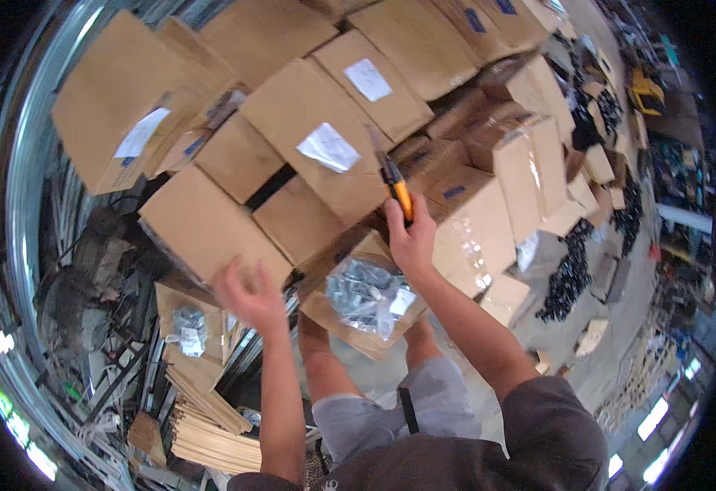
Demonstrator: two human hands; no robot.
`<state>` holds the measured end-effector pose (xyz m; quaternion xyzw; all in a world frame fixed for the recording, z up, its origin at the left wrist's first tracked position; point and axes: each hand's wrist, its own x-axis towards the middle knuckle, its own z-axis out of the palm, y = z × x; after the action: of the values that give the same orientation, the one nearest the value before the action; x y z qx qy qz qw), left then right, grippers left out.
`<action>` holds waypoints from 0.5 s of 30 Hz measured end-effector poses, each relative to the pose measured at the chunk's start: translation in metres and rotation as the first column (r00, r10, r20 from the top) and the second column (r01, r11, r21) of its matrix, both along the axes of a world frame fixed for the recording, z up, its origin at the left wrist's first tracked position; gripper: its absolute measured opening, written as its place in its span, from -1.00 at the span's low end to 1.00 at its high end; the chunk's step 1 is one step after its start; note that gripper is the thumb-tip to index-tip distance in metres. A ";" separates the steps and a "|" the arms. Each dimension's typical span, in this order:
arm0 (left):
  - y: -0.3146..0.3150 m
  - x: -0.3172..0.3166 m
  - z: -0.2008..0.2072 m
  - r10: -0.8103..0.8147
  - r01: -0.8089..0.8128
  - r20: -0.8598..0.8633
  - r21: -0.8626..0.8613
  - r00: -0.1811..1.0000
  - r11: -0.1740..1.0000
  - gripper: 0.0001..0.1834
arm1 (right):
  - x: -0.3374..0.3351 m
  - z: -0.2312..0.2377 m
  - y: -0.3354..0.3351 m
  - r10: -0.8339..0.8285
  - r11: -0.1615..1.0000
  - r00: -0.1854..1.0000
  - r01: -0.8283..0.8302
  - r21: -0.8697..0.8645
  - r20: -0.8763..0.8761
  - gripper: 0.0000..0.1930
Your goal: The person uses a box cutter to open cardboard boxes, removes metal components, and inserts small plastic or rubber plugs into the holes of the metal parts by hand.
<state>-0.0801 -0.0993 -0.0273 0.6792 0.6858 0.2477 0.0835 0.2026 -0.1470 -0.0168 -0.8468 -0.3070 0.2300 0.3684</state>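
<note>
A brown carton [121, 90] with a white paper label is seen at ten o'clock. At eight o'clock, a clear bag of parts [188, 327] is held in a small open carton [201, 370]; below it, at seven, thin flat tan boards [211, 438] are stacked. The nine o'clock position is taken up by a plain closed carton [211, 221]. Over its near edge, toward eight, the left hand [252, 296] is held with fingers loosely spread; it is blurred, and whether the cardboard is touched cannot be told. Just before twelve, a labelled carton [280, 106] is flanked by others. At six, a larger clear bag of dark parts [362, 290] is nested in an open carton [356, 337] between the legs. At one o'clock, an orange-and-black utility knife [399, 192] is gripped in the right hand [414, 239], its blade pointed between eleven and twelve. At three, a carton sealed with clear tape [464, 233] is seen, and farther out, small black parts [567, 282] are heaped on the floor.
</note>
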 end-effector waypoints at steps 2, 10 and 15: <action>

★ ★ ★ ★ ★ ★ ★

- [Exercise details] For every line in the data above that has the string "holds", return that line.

- [Output]
`<state>` holds the measured end-effector pose (xyz m; quaternion xyzw; all in a world frame fixed for the recording, z up, its origin at the left wrist's first tracked position; point and axes: each hand's wrist, its own x-axis towards the middle knuckle, its own z-axis out of the palm, y = z × x; after the action: of the values that give the same orientation, the one nearest the value before the action; x y z qx qy qz qw), left then right, grippers left out.
`<action>` holds waypoints from 0.5 s of 30 Hz measured end-effector poses, each relative to the pose measured at the chunk's start: translation in metres and rotation as the first column (r00, r10, r20 from the top) and the second column (r01, r11, r21) of its matrix, both along the axes of a world frame fixed for the recording, z up, its origin at the left wrist's first tracked position; gripper: its absolute measured opening, written as its place in its span, from -1.00 at the span's low end to 1.00 at its high end; the chunk's step 1 is one step after its start; note that gripper is the thumb-tip to index-tip distance in metres. A ";" separates the steps and a "|" the arms. Each dimension's typical span, in this order:

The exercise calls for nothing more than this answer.